The S-Distance software project, mentioned earlier in this subsection and described further in Sirigos and Photis (2005), provides tools to compute solutions to quite large p-median and p-center problems using a range of heuristics, together with solutions for selected coverage problems. The heuristics they implement include many of those described in Taillard (2003), Daskin (1995) and Dyer and Frieze (1985). Data may be read from various file formats, including OR-Library files and network node/link files in dbf format. These various methods may then be compared in order to obtain an estimate of their relative efficiency. For the purposes of this exercise we used an S-Distance test dataset comprising the street network in Tripolis, in the region of Arcadia, Southern Greece. The data consist of 1358 vertices and 2256 edges. Each vertex or node has an integer demand value associated with it, ranging from 1 to 137, plus 35 nodes with 0 demand. Each edge or street link has a “to-from” and/or “from-to” cost of travel assigned to it, with selected edges being designated as one-way. In this test we sought 5 locations to service the demand using several different heuristics.

Figure 7‑15A to Figure 7‑15C show the results of running these procedures on the test dataset. In these figures the red circles identify the solution points (median locations) and the darker lines show the network edges that each center uses to service the demand. The figure in brackets in each case shows the objective function value, z, achieved, in millions of units (sum of demand times cost of travel). The basic greedy-random heuristic used by S-Distance is that defined by Dyer and Frieze (1985). This simply involves selecting the highest weighted demand point (or any at random if there are multiple locations with equal weights). The next location is then chosen by selecting the demand point that has the largest weighted distance from its nearest center. The algorithm is of complexity O(np) and yields results that are within 2-3 times the optimum (and so are not very good!). By contrast, the CLS procedure often produces very good results (within 1% generally) but requires longer to run, with a complexity of at least O(np(n+1)). CLS is essentially a form of alternating location-allocation (ALT) procedure, like that of Cooper described earlier. Initial solutions are then perturbed according to a greedy interchange rule that attempts to swap each ALT solution point in turn with another candidate site, and examines whether the resultant solution improves the ALT local optimum.

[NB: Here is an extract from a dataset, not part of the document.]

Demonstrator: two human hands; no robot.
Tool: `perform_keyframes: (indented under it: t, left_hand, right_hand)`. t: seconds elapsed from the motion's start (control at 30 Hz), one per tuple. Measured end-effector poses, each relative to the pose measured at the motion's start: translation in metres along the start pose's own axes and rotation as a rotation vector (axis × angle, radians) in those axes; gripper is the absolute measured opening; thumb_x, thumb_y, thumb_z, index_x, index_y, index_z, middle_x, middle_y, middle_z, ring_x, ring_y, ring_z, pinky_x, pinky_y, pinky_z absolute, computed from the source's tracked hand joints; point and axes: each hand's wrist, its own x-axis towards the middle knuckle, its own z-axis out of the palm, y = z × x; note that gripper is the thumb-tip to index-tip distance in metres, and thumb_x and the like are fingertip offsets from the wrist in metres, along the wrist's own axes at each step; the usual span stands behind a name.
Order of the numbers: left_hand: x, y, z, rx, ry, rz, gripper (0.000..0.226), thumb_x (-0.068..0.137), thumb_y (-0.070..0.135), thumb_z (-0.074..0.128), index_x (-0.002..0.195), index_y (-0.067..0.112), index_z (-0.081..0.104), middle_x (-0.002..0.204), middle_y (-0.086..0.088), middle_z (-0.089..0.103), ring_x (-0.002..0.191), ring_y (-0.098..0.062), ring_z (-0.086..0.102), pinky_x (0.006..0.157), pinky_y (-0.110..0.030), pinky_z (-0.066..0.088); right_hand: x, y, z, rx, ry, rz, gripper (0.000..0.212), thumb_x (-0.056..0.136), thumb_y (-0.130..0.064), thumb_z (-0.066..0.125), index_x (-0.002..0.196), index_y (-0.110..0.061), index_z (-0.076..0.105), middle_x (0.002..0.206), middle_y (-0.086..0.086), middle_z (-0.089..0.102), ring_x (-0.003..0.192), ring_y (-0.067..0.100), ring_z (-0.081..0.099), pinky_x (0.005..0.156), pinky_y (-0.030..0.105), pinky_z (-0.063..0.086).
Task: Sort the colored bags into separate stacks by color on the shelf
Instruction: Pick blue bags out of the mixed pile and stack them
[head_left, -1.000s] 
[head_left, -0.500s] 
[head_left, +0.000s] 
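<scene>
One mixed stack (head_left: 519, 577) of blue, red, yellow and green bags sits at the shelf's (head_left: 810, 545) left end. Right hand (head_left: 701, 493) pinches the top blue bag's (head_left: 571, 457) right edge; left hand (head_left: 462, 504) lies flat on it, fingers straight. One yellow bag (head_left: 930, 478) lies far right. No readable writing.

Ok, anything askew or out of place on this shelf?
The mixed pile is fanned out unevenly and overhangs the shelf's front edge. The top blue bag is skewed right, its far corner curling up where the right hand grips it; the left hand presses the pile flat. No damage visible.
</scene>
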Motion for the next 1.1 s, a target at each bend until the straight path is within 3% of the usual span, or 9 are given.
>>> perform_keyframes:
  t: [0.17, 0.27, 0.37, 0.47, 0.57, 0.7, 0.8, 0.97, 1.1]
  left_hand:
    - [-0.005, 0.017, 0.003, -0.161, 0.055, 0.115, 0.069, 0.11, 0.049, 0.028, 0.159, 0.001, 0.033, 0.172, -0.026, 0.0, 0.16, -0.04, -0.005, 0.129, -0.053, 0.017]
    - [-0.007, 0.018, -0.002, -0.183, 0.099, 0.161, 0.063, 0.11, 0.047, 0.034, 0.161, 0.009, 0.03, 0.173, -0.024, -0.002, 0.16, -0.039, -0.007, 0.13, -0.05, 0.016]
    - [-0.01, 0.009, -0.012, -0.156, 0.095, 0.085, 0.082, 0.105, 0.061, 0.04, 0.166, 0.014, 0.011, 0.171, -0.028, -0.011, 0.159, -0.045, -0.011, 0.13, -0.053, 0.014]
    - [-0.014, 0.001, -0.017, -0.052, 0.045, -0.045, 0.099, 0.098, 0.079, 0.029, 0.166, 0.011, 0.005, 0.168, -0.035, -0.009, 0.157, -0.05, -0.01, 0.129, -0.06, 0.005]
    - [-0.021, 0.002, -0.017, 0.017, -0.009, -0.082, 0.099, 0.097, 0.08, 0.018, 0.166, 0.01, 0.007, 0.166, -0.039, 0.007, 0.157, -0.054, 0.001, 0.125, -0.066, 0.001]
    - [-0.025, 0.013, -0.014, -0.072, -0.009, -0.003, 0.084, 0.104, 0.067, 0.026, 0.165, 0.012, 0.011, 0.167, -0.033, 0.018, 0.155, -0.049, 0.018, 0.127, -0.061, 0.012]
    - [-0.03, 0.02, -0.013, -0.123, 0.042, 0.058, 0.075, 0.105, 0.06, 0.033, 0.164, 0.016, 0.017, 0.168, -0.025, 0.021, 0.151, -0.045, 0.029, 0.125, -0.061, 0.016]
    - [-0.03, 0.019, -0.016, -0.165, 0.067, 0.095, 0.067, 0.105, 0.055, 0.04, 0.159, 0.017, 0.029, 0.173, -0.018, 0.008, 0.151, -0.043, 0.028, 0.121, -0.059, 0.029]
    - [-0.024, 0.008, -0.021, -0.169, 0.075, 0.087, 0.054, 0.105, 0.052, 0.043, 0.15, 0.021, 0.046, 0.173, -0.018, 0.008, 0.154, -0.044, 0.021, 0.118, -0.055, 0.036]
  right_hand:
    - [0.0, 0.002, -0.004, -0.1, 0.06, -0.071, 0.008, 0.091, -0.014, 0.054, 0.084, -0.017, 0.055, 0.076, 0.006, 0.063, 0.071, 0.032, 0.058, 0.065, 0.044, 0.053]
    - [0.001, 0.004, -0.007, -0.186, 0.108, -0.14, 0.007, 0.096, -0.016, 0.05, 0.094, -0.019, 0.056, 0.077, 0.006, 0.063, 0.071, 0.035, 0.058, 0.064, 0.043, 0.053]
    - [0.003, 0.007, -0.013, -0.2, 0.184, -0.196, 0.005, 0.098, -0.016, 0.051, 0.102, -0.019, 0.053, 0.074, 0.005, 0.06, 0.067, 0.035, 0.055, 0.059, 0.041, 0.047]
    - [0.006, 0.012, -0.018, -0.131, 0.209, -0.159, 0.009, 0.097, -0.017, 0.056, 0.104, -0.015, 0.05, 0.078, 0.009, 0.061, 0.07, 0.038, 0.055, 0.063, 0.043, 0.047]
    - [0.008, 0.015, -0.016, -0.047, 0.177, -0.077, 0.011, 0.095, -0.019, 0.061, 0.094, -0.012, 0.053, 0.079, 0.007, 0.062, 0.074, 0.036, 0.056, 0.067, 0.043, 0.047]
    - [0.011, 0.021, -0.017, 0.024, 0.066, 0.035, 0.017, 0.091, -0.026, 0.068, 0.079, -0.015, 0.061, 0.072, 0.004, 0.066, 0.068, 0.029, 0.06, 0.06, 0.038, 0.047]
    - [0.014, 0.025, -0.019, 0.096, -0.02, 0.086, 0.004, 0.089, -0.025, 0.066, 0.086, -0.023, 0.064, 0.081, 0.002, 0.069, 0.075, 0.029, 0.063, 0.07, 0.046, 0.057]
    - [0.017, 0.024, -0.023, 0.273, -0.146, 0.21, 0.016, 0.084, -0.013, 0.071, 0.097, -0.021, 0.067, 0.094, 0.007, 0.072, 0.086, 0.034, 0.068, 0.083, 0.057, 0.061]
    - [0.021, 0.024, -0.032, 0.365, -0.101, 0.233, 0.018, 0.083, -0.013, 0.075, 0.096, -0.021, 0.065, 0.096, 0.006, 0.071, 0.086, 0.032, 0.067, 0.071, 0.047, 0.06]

The greedy heuristics shown in Figure 7‑15A and B ran in almost no processor time, with the greedy-add algorithm producing a much improved z-value. The five locations it chose, however, are very different from those in Figure 7‑15C, which was the solution found by three other algorithms: candidate list search (CLS), Lagrangian relaxation (upper bound solution, LR), and variable neighborhood search (VNS). Of these VNS was fastest to run, requiring under a second of processor time, whilst CLS took around 3 seconds and LR over 3 minutes. However, the LR procedure provides both upper and lower bounds on the solution, which in this case showed that the lower bound was 1.177, but this solution is infeasible, so it is extremely likely that the solution shown is, in fact, the true optimum. The final image, Figure 7‑15D, shows the allocation of customer demand to the individual centers. The size of the colored circles reflects the demand weights assigned to the network vertices.